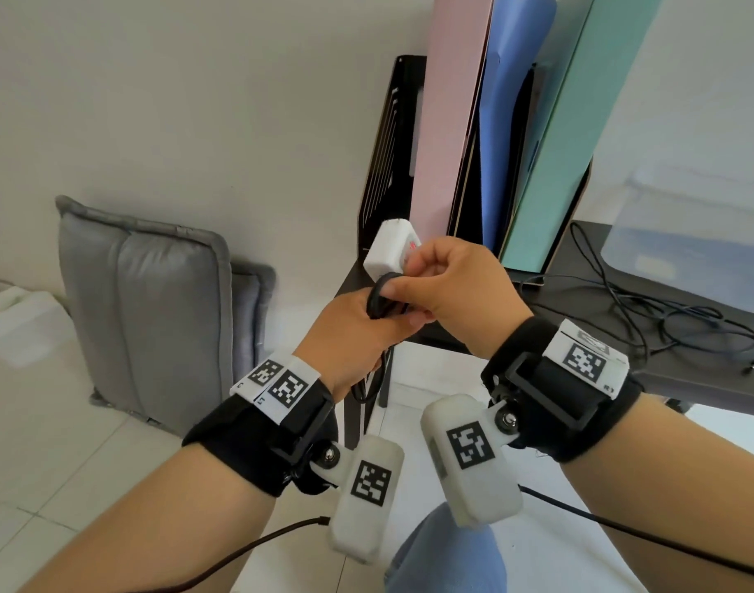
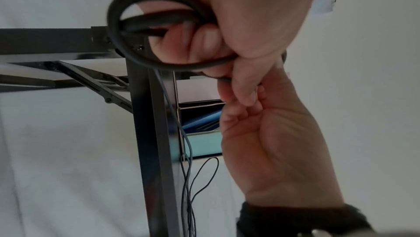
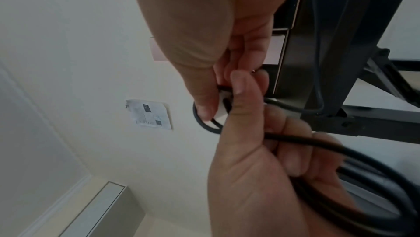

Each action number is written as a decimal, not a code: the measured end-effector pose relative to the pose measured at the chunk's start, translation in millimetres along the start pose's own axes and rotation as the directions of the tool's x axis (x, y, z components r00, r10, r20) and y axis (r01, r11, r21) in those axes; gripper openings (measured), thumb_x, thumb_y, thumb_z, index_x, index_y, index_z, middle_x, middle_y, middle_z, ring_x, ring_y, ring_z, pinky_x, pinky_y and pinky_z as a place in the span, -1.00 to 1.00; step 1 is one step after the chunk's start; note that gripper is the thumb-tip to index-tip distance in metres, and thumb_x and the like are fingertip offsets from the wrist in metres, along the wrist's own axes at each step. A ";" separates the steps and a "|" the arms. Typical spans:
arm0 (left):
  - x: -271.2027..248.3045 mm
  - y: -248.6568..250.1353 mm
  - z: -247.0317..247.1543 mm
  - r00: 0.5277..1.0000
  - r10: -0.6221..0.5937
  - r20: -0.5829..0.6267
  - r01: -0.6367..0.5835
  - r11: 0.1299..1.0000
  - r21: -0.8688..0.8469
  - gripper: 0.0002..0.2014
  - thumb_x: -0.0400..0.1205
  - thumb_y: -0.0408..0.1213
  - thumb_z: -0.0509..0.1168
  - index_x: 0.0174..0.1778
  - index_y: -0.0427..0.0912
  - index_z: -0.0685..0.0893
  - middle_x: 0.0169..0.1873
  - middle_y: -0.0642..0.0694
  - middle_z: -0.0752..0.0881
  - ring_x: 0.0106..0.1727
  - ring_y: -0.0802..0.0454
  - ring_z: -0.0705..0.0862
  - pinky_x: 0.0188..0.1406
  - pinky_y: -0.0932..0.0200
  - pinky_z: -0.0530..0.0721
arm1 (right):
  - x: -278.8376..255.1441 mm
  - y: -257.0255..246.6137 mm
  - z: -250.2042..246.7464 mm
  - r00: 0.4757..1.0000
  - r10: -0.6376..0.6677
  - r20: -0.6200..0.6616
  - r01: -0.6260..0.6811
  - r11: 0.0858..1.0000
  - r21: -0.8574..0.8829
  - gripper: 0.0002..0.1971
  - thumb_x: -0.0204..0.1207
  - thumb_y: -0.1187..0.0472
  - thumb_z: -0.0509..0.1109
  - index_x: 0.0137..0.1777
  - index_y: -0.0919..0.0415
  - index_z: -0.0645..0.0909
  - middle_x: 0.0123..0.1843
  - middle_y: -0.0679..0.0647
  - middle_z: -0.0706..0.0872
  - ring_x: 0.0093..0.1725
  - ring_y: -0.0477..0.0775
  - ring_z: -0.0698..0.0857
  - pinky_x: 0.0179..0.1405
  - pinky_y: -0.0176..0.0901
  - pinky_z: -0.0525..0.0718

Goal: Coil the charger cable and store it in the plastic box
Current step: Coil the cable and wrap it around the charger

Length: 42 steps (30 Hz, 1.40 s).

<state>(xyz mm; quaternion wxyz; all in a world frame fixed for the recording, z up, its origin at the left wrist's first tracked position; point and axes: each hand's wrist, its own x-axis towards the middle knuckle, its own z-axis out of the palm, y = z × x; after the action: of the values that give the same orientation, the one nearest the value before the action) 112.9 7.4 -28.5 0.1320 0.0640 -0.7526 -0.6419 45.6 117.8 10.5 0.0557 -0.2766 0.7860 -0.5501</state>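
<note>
Black charger cable [image 1: 381,297] mid-coil: your left hand [image 1: 354,336] grips the loops, right hand [image 1: 452,288] pinches the white adapter [image 1: 388,248]. Next: plastic box [image 1: 691,233], 2 o'clock on the tabletop [image 1: 687,336].

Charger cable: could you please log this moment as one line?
left hand grips cable loops | right hand pinches cable beside charger | box on desk

Gripped in both hands, the cable [image 1: 377,299] looks like smooth, matt black rubber, and the charger block [image 1: 390,246] above the grip is white plastic. Behind the grip, the table [image 1: 649,293] is dark and matt on metal legs. The cushion [image 1: 153,310] left of the grip is soft grey cloth.
</note>
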 end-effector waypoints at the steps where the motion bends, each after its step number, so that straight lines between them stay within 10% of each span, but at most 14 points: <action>1: -0.9 -1.8 -0.9 0.999 0.009 -0.031 -0.009 1.000 0.000 -0.85 0.56 -0.22 0.37 -0.33 0.09 0.68 -0.64 0.21 0.66 -0.61 0.35 0.55 -0.55 0.51 0.42 | -1.6 0.5 -0.3 1.000 0.000 0.030 -0.002 0.998 0.065 -0.78 0.27 0.24 0.60 -0.18 0.18 0.60 -0.20 0.23 0.76 -0.25 0.14 0.74 -0.17 -0.03 0.79; 7: -3.4 -17.1 -12.0 0.967 0.014 -0.256 -0.006 1.000 0.031 -0.72 0.61 -0.05 0.25 -0.40 0.05 0.70 -0.36 0.10 0.70 -0.26 0.25 0.64 -0.12 0.47 0.56 | -5.8 31.8 -2.7 0.999 0.051 -0.007 -0.051 0.999 0.012 -0.81 0.46 0.31 0.39 -0.12 -0.05 0.58 -0.14 -0.03 0.70 -0.23 -0.08 0.65 -0.26 -0.28 0.62; 10: -2.7 -19.5 -14.0 0.969 -0.058 -0.241 -0.009 0.963 -0.268 -0.63 0.67 -0.15 0.20 -0.48 0.01 0.69 -0.48 0.07 0.72 -0.11 0.00 0.77 0.28 -0.02 0.60 | -7.5 48.3 -1.7 0.998 0.064 -0.007 -0.064 0.974 -0.216 -0.74 0.45 0.31 0.37 0.04 -0.06 0.58 0.01 -0.08 0.66 -0.11 -0.10 0.64 -0.02 -0.24 0.65; 17: -4.9 -18.6 -16.3 0.972 -0.161 -0.173 0.038 0.828 -0.560 -0.68 0.69 -0.09 0.12 -0.36 -0.13 0.51 -0.59 0.02 0.41 -0.59 0.11 0.44 -0.46 0.16 0.58 | -17.4 57.1 -1.8 0.984 0.100 0.149 -0.014 0.872 -0.490 -0.67 0.46 0.35 0.31 0.18 0.03 0.62 0.06 -0.14 0.62 -0.23 -0.28 0.51 0.01 -0.30 0.51; 23: -7.0 -20.0 -18.0 0.968 -0.200 -0.154 0.093 0.851 -0.518 -0.70 0.67 -0.14 0.20 -0.39 -0.10 0.44 -0.63 0.06 0.31 -0.67 0.17 0.26 -0.67 0.29 0.39 | -19.7 56.1 -10.9 0.945 0.194 0.262 0.069 0.667 -0.742 -0.63 0.45 0.41 0.23 0.16 0.03 0.61 0.15 -0.01 0.70 0.20 0.06 0.61 0.29 -0.04 0.58; 30: -16.1 -25.0 -14.5 0.967 -0.225 -0.116 0.145 0.867 -0.477 -0.70 0.64 -0.32 0.26 -0.43 -0.09 0.43 -0.63 0.04 0.29 -0.67 0.17 0.23 -0.68 0.31 0.32 | -23.7 53.2 -16.3 0.918 0.330 0.221 0.076 0.401 -0.913 -0.66 0.51 0.35 0.18 0.18 0.05 0.62 0.14 0.10 0.70 0.14 0.19 0.64 0.20 0.01 0.64; 42: -26.5 -25.0 8.7 0.987 -0.156 -0.044 0.145 0.970 -0.194 -0.77 0.48 -0.40 0.42 0.00 -0.19 0.58 -0.55 0.00 0.44 -0.60 0.11 0.36 -0.54 0.18 0.42 | -47.7 27.7 -26.4 0.987 -0.155 0.038 0.154 0.859 -0.488 -0.85 0.55 0.30 0.27 -0.11 0.03 0.58 -0.04 -0.02 0.62 -0.15 -0.05 0.59 -0.16 -0.39 0.50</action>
<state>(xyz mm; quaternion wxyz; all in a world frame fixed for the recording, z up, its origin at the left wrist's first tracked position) 134.0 18.6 -57.3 0.1108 0.1269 -0.6765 -0.7169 65.1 170.2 -14.4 -0.0611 -0.3430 0.8749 -0.3365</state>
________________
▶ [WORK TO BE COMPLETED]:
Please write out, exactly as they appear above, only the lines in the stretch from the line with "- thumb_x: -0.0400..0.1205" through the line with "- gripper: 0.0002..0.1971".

▶ [TASK ANSWER]:
  - thumb_x: -0.0400..0.1205
  - thumb_y: -0.0408..0.1213
  - thumb_z: -0.0509..0.1168
  - index_x: 0.0174..0.1778
  - index_y: -0.0427..0.0912
  - index_z: -0.0685..0.0893
  - middle_x: 0.0169..0.1873
  - middle_y: -0.0642..0.0694
  - middle_z: -0.0752..0.0881
  - ring_x: 0.0106..0.1727
  - ring_y: -0.0802..0.0454
  - ring_z: -0.0705..0.0862
  - pinky_x: 0.0188..0.1406
  - pinky_y: -0.0932..0.0200
  - pinky_z: -0.0530..0.0721
arm1 (right):
  - x: -278.8376..255.1441 mm
  - y: -257.0255..246.6137 mm
  - z: -250.2042..246.7464 mm
  - r00: 0.4757..1.0000
  - r10: -0.6376..0.6677
  - r20: -0.6200..0.6616
  - r01: -0.6260..0.6811
  - r11: 0.0858..1.0000
  - r21: -0.8574..0.8829
  - gripper: 0.0002..0.1971

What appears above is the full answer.